Task to carry out: Your job is to report every line of the entries that has "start".

====== Records supplied

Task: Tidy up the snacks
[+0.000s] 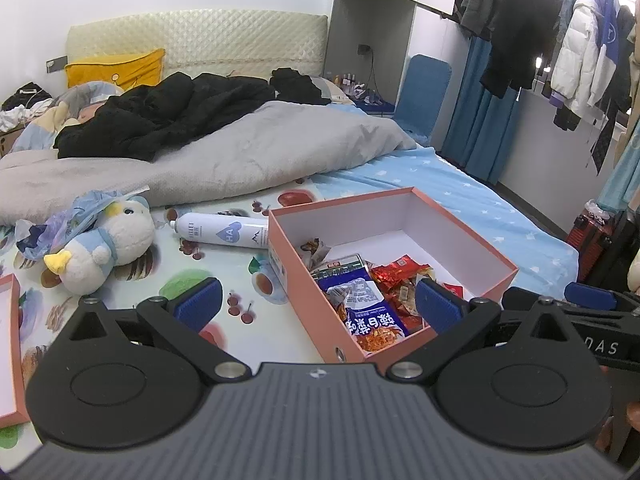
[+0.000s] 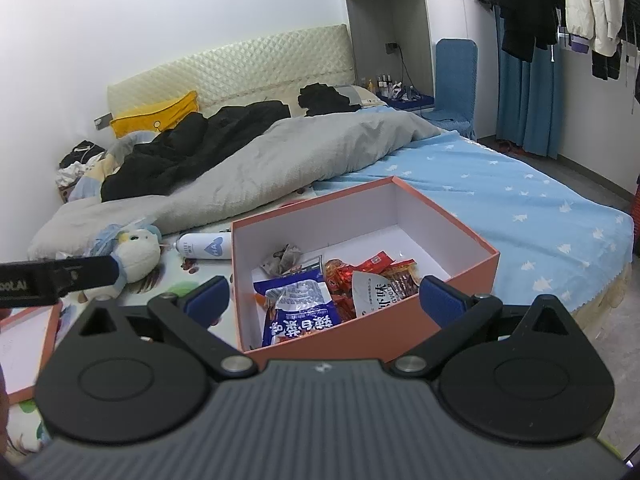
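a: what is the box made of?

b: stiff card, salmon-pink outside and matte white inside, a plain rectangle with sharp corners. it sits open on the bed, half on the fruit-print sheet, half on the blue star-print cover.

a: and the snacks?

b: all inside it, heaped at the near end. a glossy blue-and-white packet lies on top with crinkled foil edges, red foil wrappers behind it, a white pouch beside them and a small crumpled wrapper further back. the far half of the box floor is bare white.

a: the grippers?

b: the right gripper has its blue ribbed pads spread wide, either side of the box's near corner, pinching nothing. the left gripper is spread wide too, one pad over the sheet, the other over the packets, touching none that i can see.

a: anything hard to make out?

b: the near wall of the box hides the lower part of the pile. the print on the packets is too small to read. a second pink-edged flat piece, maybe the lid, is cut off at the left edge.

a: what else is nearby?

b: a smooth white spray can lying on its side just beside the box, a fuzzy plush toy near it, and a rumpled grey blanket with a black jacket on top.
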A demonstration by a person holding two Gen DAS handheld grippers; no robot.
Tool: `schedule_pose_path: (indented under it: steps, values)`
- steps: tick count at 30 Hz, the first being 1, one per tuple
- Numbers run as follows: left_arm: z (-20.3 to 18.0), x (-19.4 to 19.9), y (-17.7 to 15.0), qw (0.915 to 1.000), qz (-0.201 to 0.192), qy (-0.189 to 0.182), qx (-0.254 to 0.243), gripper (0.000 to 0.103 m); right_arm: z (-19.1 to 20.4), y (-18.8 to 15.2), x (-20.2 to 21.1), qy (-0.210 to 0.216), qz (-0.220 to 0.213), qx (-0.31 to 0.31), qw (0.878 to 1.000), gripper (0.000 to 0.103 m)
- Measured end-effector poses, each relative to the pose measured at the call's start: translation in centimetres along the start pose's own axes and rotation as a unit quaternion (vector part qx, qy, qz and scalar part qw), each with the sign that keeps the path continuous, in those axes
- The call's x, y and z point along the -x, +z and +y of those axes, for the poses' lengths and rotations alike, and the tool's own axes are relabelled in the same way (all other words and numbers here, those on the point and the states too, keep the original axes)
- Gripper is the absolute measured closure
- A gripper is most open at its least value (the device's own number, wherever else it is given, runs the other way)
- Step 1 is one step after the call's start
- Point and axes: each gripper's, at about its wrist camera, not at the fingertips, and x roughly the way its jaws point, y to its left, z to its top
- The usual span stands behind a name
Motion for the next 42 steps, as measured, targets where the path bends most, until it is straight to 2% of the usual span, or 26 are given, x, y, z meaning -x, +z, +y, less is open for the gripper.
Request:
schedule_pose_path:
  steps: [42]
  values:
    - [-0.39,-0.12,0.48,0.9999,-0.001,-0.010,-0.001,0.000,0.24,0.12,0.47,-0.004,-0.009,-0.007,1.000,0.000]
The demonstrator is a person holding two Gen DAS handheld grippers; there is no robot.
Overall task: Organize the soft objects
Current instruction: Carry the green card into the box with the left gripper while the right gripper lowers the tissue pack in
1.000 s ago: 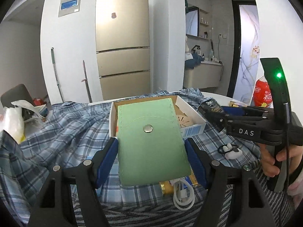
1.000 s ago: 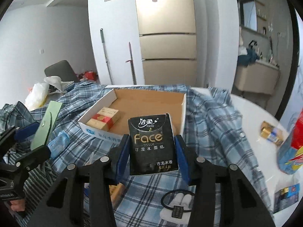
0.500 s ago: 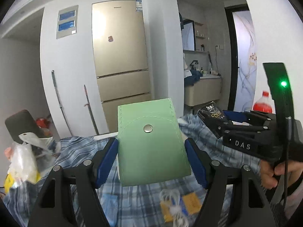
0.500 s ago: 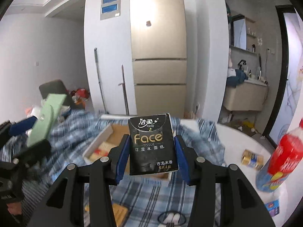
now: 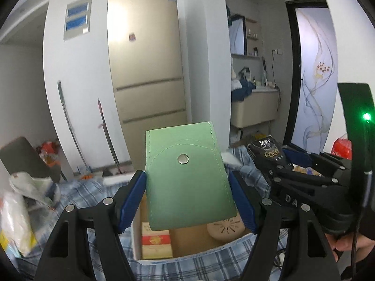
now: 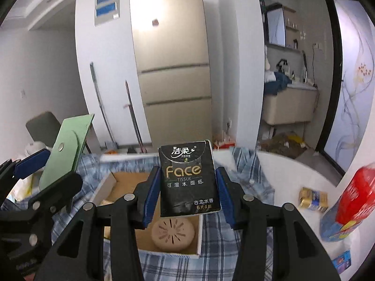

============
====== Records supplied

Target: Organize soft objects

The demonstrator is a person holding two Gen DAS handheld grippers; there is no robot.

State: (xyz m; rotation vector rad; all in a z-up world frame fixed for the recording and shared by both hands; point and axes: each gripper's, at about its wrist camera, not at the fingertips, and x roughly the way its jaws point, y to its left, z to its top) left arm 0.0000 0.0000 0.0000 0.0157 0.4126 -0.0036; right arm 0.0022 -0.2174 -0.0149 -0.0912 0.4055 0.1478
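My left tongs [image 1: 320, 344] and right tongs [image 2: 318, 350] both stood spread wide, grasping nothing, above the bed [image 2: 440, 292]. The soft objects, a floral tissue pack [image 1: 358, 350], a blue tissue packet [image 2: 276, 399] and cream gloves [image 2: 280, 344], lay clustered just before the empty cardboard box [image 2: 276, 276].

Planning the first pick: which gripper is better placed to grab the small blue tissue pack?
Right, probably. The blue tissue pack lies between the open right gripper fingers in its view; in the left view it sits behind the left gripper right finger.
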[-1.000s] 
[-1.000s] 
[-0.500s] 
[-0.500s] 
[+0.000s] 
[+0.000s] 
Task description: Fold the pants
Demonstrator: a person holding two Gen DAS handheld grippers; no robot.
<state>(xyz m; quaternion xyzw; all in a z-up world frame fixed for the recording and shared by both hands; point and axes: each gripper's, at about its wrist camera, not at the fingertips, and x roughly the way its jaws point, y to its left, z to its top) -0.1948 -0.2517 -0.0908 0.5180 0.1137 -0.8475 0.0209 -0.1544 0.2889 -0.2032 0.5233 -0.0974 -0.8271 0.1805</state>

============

Problem solution:
- Measured end-effector poses, each relative to the pose measured at the call's start: translation in centimetres along the start pose's own axes and rotation as a unit quaternion (vector part qx, qy, qz and scalar part qw), each with the sign that keeps the path continuous, in those axes
- Step 1 is one step after the call's start

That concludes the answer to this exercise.